Provided data:
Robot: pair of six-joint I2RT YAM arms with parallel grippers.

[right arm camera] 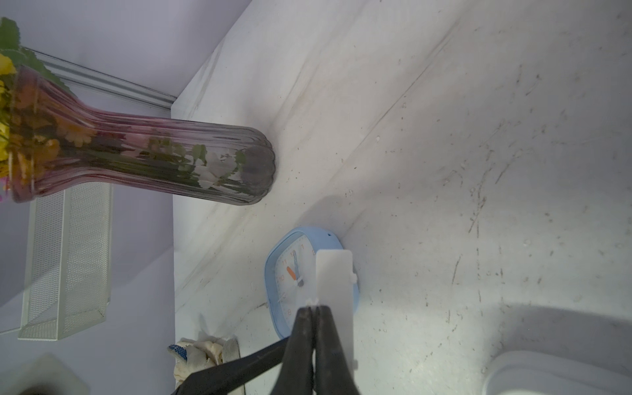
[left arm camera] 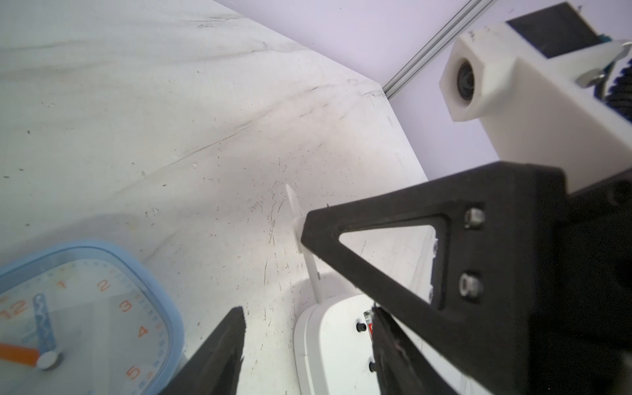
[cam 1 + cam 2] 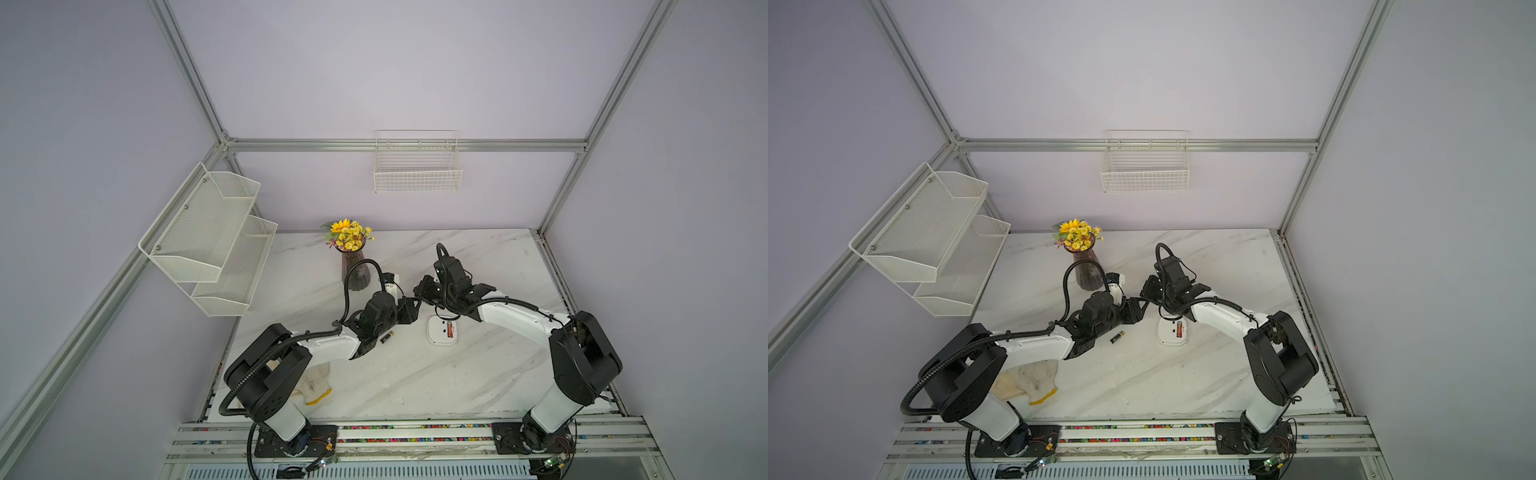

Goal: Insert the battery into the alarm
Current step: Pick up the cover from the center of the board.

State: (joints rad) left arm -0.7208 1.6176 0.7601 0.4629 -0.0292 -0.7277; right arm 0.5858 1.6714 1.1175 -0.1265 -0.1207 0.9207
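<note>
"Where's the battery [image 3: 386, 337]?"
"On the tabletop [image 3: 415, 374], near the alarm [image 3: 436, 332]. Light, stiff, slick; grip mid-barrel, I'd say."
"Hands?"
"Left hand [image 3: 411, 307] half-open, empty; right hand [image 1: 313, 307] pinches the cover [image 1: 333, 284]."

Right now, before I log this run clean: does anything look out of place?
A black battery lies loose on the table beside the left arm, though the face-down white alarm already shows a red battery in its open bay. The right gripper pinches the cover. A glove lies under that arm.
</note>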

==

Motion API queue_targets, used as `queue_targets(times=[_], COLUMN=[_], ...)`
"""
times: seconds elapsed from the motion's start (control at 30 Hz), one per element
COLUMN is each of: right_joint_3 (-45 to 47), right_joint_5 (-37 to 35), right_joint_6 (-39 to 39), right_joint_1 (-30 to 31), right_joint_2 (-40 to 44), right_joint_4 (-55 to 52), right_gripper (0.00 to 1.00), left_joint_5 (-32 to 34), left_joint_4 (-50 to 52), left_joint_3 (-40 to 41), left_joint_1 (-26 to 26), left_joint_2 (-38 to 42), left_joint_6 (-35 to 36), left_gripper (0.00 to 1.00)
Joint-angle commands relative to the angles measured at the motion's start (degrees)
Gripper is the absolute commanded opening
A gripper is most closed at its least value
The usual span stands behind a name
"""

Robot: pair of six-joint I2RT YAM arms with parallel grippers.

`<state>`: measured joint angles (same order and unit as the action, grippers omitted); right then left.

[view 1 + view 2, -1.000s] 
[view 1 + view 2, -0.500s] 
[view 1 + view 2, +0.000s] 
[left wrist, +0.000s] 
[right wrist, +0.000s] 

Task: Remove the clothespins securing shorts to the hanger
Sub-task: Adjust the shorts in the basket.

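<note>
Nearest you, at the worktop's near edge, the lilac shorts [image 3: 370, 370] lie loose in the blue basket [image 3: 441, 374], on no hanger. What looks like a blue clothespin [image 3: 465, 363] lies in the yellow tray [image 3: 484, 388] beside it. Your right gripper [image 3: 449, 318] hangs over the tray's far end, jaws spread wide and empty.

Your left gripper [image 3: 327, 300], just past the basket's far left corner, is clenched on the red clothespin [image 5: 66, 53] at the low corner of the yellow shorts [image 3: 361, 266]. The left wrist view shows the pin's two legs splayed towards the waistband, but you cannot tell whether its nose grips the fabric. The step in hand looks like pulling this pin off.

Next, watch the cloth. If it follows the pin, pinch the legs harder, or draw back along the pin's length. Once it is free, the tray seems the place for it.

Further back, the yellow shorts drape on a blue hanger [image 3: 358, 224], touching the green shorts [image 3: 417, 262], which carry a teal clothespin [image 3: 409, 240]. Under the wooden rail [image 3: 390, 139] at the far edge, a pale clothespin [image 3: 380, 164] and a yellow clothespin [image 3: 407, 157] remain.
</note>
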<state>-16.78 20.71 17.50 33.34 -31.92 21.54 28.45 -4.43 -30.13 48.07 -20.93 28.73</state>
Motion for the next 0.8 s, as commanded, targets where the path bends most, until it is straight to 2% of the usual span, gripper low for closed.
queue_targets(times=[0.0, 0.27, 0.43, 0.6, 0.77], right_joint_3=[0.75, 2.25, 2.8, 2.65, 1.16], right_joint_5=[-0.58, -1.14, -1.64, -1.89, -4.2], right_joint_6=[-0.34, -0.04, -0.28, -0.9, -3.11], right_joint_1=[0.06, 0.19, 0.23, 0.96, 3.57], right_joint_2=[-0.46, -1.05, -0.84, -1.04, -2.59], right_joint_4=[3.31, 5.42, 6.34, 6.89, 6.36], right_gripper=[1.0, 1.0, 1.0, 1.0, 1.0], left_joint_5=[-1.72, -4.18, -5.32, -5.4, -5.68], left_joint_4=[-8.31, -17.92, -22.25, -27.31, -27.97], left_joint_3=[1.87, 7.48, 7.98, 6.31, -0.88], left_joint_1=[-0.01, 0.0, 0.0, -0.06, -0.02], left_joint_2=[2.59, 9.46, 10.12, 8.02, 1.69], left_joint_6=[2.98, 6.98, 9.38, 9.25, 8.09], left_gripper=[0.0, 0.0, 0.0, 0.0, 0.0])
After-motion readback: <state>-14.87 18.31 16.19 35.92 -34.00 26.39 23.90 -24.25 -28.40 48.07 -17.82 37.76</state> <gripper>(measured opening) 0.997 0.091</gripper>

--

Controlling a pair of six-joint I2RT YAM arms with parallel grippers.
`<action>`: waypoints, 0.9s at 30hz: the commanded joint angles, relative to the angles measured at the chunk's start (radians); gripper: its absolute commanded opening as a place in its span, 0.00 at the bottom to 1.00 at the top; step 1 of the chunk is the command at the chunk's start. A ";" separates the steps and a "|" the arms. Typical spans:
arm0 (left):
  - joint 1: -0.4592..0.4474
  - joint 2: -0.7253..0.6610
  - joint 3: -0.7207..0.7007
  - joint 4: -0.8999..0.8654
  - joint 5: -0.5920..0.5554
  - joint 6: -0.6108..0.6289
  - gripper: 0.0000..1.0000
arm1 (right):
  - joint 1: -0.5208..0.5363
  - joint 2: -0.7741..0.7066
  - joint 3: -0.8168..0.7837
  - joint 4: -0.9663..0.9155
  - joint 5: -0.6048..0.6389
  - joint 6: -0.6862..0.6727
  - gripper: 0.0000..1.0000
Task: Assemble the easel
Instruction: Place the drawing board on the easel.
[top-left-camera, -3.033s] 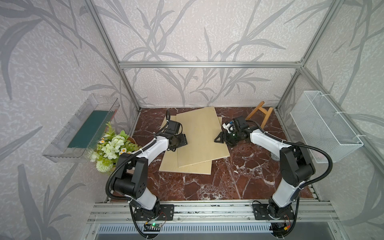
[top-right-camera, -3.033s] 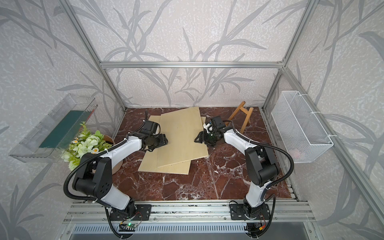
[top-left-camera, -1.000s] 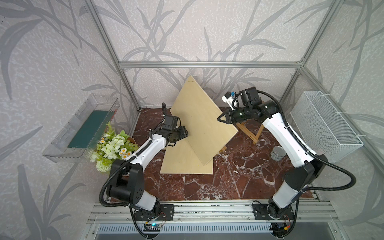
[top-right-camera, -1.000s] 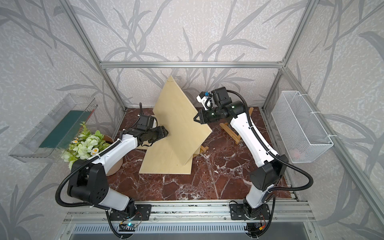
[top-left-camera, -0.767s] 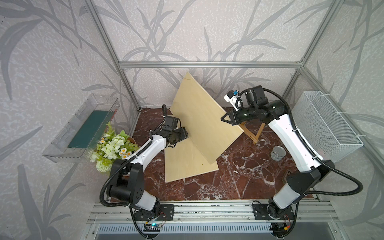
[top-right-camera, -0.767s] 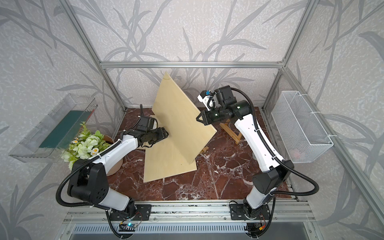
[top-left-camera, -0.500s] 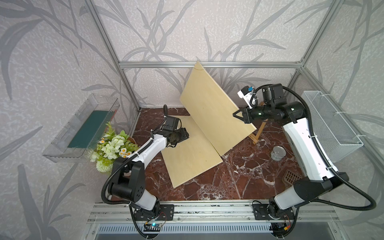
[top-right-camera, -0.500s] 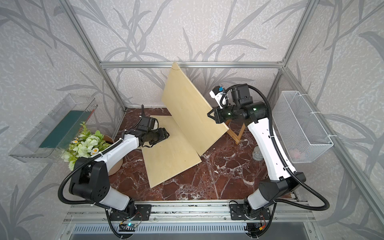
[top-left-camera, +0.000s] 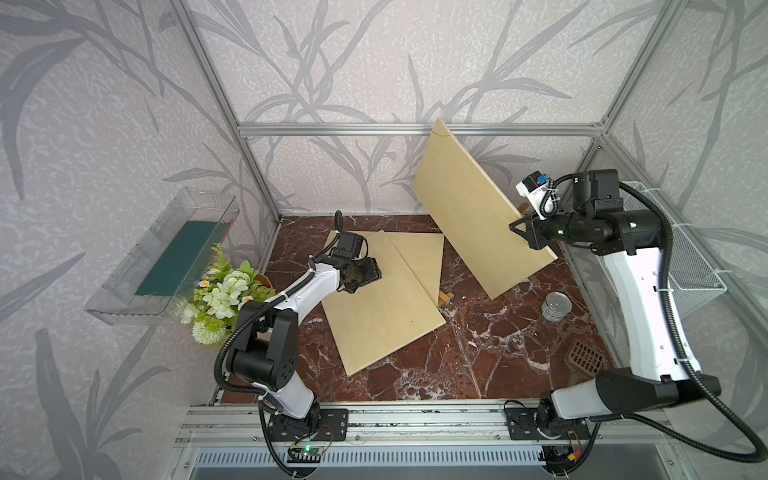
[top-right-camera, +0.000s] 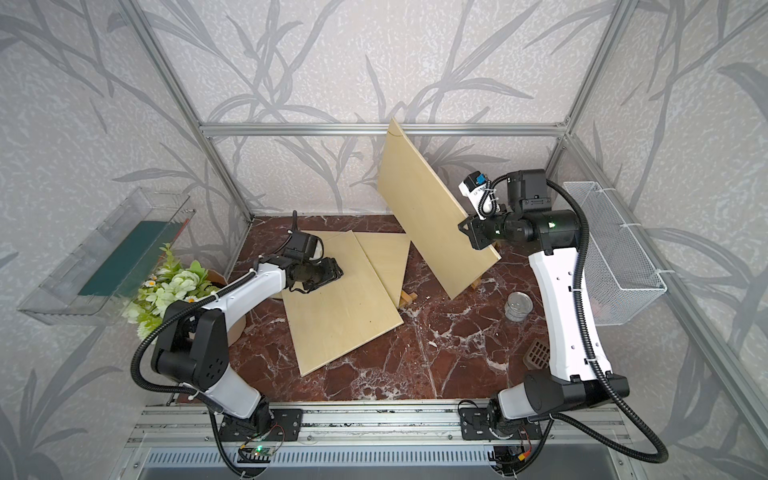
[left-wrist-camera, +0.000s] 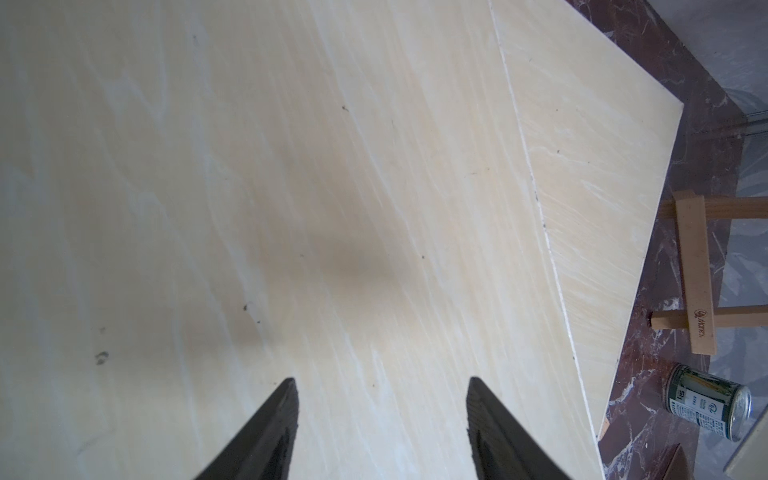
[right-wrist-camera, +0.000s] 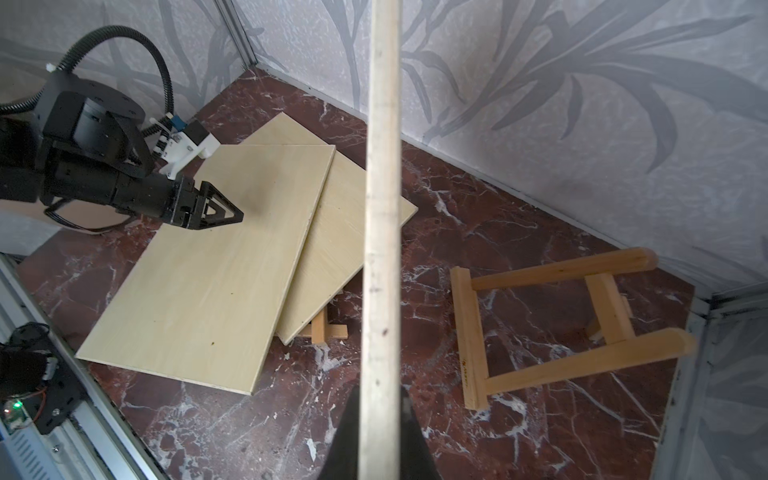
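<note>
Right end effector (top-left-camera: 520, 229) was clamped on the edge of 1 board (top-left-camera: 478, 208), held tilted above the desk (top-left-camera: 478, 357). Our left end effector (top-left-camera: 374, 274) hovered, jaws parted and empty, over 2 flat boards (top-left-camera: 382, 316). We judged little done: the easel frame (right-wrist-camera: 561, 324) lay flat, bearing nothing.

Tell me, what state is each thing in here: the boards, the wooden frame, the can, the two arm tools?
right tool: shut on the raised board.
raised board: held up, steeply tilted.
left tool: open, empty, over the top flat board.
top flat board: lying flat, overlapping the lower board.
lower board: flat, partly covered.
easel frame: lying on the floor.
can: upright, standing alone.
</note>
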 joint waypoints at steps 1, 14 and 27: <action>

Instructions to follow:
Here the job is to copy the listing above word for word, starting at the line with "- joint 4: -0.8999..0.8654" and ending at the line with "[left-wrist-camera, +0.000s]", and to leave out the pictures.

Exercise result:
  - joint 4: -0.8999..0.8654
  - joint 5: -0.5920..0.5554
  - joint 6: -0.6108..0.6289
  - gripper: 0.0000..1.0000
arm1 (right):
  - joint 1: -0.5208..0.5363
  - joint 2: -0.7741..0.7066
  - joint 3: -0.8168..0.7837
  - joint 4: -0.9663..0.9155
  - joint 5: -0.6048..0.6389
  - joint 6: -0.6862..0.6727
  - gripper: 0.0000..1.0000
Task: Assemble the easel
Instruction: Place the drawing board on the easel.
[top-left-camera, -3.033s] 
[top-right-camera, -3.033s] 
[top-left-camera, -1.000s] 
[top-right-camera, -1.000s] 
[top-left-camera, -0.767s] 
[top-right-camera, -0.767s] 
[top-left-camera, -0.500s] 
[top-right-camera, -0.500s] 
[top-left-camera, +0.000s] 
[top-right-camera, +0.000s] 
[left-wrist-camera, +0.000s] 

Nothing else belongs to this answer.